- Show poster
- Genre: Game Show
- Directed by: Advait Shelke
- Presented by: Manish Paul
- Starring: Parnab Mukherjee
- Country of origin: India
- Original language: Hindi
- No. of seasons: 1
- No. of episodes: 28

Production
- Production location: India
- Running time: 10 minutes

Original release
- Release: 10 November 2020

= Beat The Genius =

Indian game show

Beat The Genius is an Indian quiz game show that debuted on video streaming platform Flipkart Video on 10 November 2020. The show is an original series of Flipkart Video featuring Manish Paul as a host and Parnab Mukherjee as a quizmaster. In every episode, viewers are asked five questions, and four options are given for each question, from which the correct answer must be chosen.

== Show format ==
It is a daily game show where home viewers are the contestants.

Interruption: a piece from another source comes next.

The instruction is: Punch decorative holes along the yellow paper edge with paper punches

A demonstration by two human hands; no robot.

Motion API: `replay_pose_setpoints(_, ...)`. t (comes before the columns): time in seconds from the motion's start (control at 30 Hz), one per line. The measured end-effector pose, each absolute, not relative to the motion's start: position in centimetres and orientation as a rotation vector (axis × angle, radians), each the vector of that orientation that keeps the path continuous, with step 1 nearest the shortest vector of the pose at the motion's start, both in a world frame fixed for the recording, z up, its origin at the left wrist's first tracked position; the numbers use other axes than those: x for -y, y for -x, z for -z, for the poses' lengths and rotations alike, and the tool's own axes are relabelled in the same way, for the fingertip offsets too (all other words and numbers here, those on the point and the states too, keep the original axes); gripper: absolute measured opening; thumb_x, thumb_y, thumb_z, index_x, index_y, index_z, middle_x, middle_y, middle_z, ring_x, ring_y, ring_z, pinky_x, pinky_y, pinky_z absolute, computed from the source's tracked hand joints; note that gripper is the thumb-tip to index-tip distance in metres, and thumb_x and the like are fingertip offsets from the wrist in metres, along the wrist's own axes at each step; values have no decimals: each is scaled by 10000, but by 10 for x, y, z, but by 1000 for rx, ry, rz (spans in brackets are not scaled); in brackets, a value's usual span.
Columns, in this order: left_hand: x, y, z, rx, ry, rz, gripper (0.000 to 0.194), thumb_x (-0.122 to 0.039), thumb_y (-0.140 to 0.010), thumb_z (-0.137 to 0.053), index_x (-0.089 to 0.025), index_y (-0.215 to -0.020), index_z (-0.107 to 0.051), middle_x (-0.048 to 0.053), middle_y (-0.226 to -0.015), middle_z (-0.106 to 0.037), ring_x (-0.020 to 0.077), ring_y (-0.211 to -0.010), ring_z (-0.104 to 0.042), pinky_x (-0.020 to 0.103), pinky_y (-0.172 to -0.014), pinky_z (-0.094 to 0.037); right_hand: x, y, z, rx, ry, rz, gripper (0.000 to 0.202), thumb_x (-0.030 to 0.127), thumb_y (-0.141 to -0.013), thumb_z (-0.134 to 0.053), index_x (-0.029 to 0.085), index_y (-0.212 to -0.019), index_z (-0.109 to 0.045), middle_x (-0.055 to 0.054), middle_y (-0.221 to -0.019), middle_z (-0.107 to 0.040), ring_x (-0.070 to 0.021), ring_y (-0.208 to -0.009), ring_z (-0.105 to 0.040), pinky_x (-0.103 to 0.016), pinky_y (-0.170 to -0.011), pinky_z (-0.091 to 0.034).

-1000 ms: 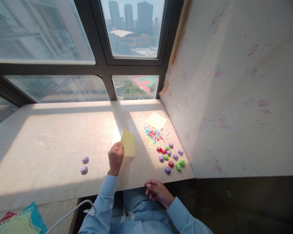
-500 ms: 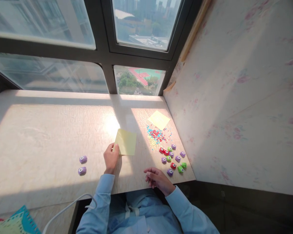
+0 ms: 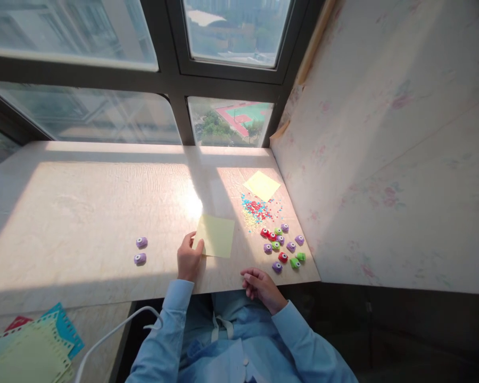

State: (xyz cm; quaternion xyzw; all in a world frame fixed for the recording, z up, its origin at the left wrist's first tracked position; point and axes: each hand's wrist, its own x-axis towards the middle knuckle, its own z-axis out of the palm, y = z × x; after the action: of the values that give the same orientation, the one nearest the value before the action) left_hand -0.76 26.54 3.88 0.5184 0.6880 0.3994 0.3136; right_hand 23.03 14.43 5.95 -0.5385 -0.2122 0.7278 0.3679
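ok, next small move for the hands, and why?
Probably bring the right hand to the free right edge of the yellow sheet to steady it: the left hand grips it only at its left side, while the right, loosely curled near the front edge of the table, appears to hold nothing.

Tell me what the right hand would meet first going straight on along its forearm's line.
Probably the yellow note held in the left hand, near its lower right corner; the right hand might pass under or over it, as depth is unclear.
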Motion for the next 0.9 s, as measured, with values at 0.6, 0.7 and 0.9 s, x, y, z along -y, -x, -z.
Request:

The show features 28 episodes, each lasting for a little over 10 minutes. The host Manish Paul asks five questions in each episode and gives four options. These questions are asked to both the quizmaster and the playing audience, and 15 seconds are given for each question. Any contestant with a cumulative score more than the quizmaster is declared the winner.

== Cast ==
The show's cast comprises Manish Paul and Parnab Mukherjee, who is a media analyst, knowledge resource curator, performance consultant, and a theater director. As a journalist he has worked with Sportsworld, The Asian Age, and Sambad Pratidin and has written on human rights, internal displacement and the idea and notions of haves.